__Work required__
The following data has a line with "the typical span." and a line with "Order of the". Write out exactly those lines and all the lines between them.

>>>>>

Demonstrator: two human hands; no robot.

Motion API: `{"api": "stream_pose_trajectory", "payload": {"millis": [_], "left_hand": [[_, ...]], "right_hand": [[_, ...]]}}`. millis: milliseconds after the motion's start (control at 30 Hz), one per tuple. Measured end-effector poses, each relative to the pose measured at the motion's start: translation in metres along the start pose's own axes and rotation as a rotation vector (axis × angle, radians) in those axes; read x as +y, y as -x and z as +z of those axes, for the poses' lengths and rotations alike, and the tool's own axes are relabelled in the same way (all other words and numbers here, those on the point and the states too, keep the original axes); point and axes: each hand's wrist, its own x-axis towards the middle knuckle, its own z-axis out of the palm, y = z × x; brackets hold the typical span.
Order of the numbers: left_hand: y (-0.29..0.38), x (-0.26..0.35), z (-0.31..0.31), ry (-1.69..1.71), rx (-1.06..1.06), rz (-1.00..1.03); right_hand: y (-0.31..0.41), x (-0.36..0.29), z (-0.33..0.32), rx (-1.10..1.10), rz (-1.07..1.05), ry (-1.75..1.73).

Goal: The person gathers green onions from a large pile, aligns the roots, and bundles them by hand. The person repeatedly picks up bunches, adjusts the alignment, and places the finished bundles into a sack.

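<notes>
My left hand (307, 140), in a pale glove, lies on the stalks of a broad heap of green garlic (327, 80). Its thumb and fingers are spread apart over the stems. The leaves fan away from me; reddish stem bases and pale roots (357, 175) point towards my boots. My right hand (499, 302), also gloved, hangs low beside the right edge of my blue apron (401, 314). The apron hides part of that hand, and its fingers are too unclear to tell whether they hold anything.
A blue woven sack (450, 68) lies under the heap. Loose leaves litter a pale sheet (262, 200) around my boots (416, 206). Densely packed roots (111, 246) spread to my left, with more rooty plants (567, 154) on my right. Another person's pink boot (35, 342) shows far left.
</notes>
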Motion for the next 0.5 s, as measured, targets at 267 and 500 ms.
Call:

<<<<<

__Solution to this task__
Motion API: `{"api": "stream_pose_trajectory", "payload": {"millis": [_], "left_hand": [[_, ...]], "right_hand": [[_, ...]]}}`. millis: milliseconds after the motion's start (control at 30 Hz), one per tuple. Measured end-effector poses, each relative to the pose measured at the motion's start: translation in metres along the start pose's own axes and rotation as a rotation vector (axis × angle, radians) in those axes; read x as +y, y as -x and z as +z of those axes, for the poses' lengths and rotations alike, and the tool's own axes are relabelled in the same way (all other words and numbers here, those on the point and the states too, keep the original axes); point and axes: each hand's wrist, its own x-axis towards the middle knuckle, its own z-axis out of the palm, y = z × x; brackets hold the typical span.
Order of the numbers: left_hand: y (-0.29..0.38), x (-0.26..0.35), z (-0.31..0.31), ry (-1.69..1.71), rx (-1.06..1.06), rz (-1.00..1.03); right_hand: y (-0.31..0.41), x (-0.36..0.29), z (-0.33..0.32), rx (-1.10..1.10), rz (-1.07..1.05), ry (-1.75..1.73).

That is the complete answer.